MoE Training Optimization#

This page covers the optimization framework, techniques, and best practices for training Mixture-of-Experts models with Megatron-Core. It is based on Scalable Training of MoE Models with Megatron Core.

For tuning knobs, hardware-specific configs, and benchmark-oriented guidance, see:

The Three Walls#

MoE training is constrained by three tightly coupled barriers:

Wall	Root Cause	Metric
Memory	All E experts stored but only K active per token	GB per GPU
Communication	EP all-to-all dispatches tokens across GPUs	% of step time
Compute Efficiency	Small expert GEMMs + host overhead	GPU SM utilization

These walls interact: solving one often exposes another. FP8 reduces memory and can improve GEMM throughput, but it can also shift more of the remaining cost to quantization kernels and host overhead. Communication overlap can hide latency, but it may add scheduling and buffer constraints. Effective optimization treats all three as a unified system.

The Optimization Workflow#

Phase 1: Establish Memory-Feasible Parallelism#

Memory is the hard gate — if it doesn’t fit, nothing runs.

Strategy	Activation	Weight	Optimizer	Comm
TP	1/d (with SP)	1/d	1/d	High
EP	~1 (load-dependent)	1/d (MoE only)	1/d	Medium
PP	1 (>1 with VPP)	1/d	1/d	Medium
CP	1/d	1	1/d†	Medium
DP	1	1	1/d†	Low

†Requires --use-distributed-optimizer.

Quick test: use --fake-init-process-group to emulate distributed training on a single GPU for rapid parallelism iteration before spending cluster time.

Phase 2: Select Optimal Parallelism#

Five guidelines, in order of priority:

Minimize model parallelism, maximize DP. Model parallelism adds communication; use distributed optimizer to free memory for larger DP.
Keep EP × TP within the fast interconnect domain. EP and TP are communication-intensive, so keeping the hot path on the fastest available links usually matters more than theoretical FLOPs.
Use PP for multi-node scaling. PP’s point-to-point comms scale better across nodes than TP/EP. Enable VPP to reduce bubbles.
Prefer EP over TP for expert layers. EP gives better GEMM efficiency, lower communication, and eliminates local permutation when EP = num_experts. Use Parallel Folding to decouple attention TP from expert EP.
Enable CP once sequence length makes attention memory dominant.

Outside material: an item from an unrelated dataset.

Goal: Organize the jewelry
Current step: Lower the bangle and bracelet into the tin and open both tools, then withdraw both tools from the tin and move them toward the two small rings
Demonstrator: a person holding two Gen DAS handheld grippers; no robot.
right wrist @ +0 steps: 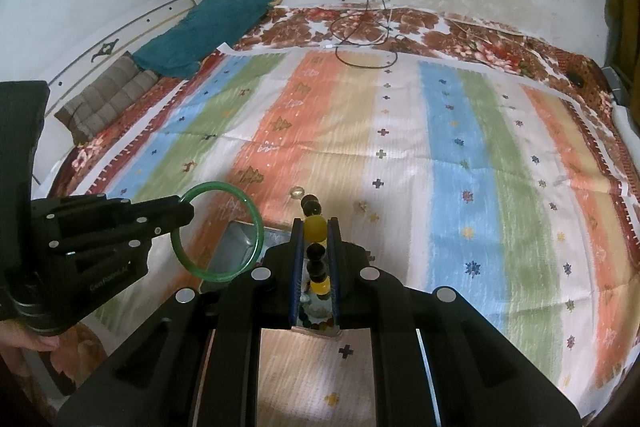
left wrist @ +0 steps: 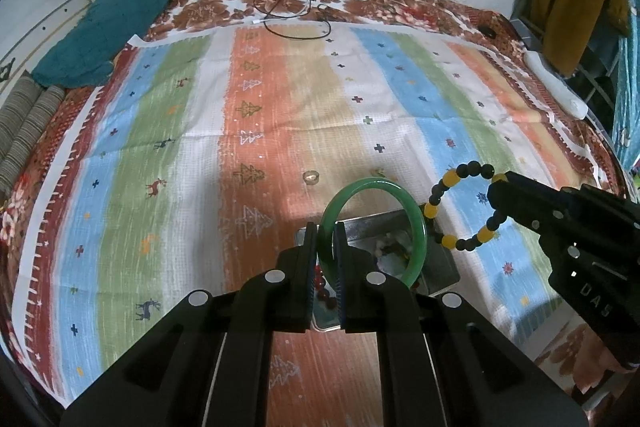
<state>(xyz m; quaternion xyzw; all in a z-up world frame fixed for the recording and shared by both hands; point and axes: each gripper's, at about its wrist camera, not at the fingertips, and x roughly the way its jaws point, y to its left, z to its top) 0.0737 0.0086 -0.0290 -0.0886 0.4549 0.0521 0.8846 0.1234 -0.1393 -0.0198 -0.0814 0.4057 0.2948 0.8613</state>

In practice that often starts around the 8K-class regime, but the exact point depends on model size and hardware. Use hierarchical CP (a2a+p2p) on NVL72-class systems when appropriate.

Phase 3: Profile and Optimize Bottlenecks#

Profile the training run and identify which wall dominates:

Memory bottleneck — forced into full recompute or excessive parallelism:

Optimization	Overhead	Flag
FP8 training	Low	`--fp8-format --fp8-recipe`
Selective recompute	Low	`--recompute-granularity --recompute-modules`
Precision-aware optimizer	Low	`--use-precision-aware-optimizer`
Activation offloading	Medium	`--fine-grained-activation-offloading`
Optimizer offloading	Medium	`--offload-optimizer-states`

Communication bottleneck — profiling shows time in collectives:

Comm Type	Fix
DP grad/param	`--overlap-grad-reduce --overlap-param-gather`
TP	`--tp-comm-overlap`
EP dispatcher	`--moe-token-dispatcher-type flex --moe-flex-dispatcher-backend {deepep\|hybridep}`
EP all-to-all	`--overlap-moe-expert-parallel-comm`
PP send/recv	`--pipeline-model-parallel-layout` (flexible VPP)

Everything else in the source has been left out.